Yes, fuck you, Rob Parker, on the second, third, fourth, and fifth day of Kwanzaa. I mean, the sixth day of Kwanz is New Year’s Eve, so obvs, I don’t have time to be cussing bitches out about complicated issues such as race when I gotta squeeze my tush into my NYE dress after spending this past week gorging macaroons. #Priorities. Anyway, fuck you on the second day of Kwanzaa for saying such dumb ass shit on national television and thinking that people were going to co-sign like it was a quality FHA loan. Fuck you on the third day of Kwanzaa for not celebrating black people who refuse to be defined by stereotypes. For not being happy and proud that black people are more than the stereotypes that society has labeled us with. And for maybe for thinking or believing, even if it’s just a little bit, that black people are no more than their stereotypes.
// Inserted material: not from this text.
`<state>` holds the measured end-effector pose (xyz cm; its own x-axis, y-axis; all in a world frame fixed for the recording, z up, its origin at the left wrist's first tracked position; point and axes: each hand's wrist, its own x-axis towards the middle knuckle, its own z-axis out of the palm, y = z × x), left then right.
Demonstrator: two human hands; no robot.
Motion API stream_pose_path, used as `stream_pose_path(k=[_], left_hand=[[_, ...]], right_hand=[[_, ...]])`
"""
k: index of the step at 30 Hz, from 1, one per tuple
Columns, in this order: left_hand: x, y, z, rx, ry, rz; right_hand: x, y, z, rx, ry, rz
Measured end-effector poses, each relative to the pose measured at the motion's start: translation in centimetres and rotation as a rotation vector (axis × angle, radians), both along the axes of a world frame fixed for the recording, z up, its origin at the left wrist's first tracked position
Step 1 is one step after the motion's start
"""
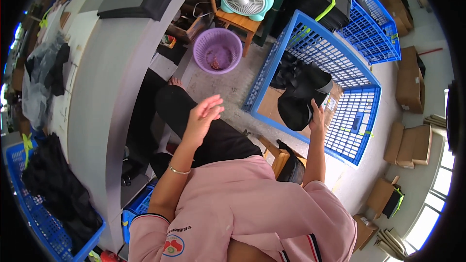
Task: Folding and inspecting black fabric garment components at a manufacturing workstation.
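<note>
The large blue plastic lattice crate [357, 94] stands on the concrete floor to the person's right, with its near wall facing the wooden stool, and it carries the work of this moment. Inside it, near the middle and toward the near wall, lies the black folded fabric piece [298, 99], resting partly on a brown cardboard sheet [271, 104] that covers the crate bottom at its left corner. The right hand [318, 116] reaches over the near wall and its fingers lie on the lower right edge of the black fabric; I judge that it grips this edge, though how firm the pinch is I cannot tell, because the fingers are small and partly hidden. The left hand [203, 114] is released, palm open and fingers spread, in the air above the knee and well apart from the crate, and it holds nothing. To do this step well, I think the right hand should take the fabric by a thick fold and not by one thin layer, so that the piece comes up whole and does not open. It should lift straight over the near wall, so that the cloth does not catch on the lattice. The free left hand could come near to support the hanging part.
</note>
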<state>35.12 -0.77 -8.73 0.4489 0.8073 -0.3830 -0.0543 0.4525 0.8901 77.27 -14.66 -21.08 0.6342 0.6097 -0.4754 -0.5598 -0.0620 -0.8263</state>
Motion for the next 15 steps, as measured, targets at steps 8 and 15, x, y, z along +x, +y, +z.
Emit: stream_pose_path(k=[8, 15], left_hand=[[-12.0, -3.3, 2.5, 0.014, -0.012, 0.397], [-23.6, -6.7, 5.2, 0.265, 0.163, 0.910]], right_hand=[[8.7, -3.3, -10.5, -0.452, 0.103, 0.085], [-8.4, 2.3, -10.9, -0.508, -0.559, 0.431]])
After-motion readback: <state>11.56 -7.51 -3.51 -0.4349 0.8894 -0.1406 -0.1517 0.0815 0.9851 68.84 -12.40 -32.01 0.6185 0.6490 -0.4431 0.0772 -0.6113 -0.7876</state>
Fuck you on the fourth day of Kwanzaa for not understanding that yes, you and I may be black, but we are human beings first and if you don’t get that, then you are part of the problem. And fuck you on the fifth day of Kwanzaa for thinking that you are the judge, jury, and executioner on what it means to be black and how to be black. You’re not. You’re just a human being. And so is RG3. And so am I. Above everything else, we are human beings. Above RG3′s braided course hair, above my indignation at your ignorance, above your ill-conceived notions of what is whiteness and blackness, above the color of e’erybody’s skin. We are human beings.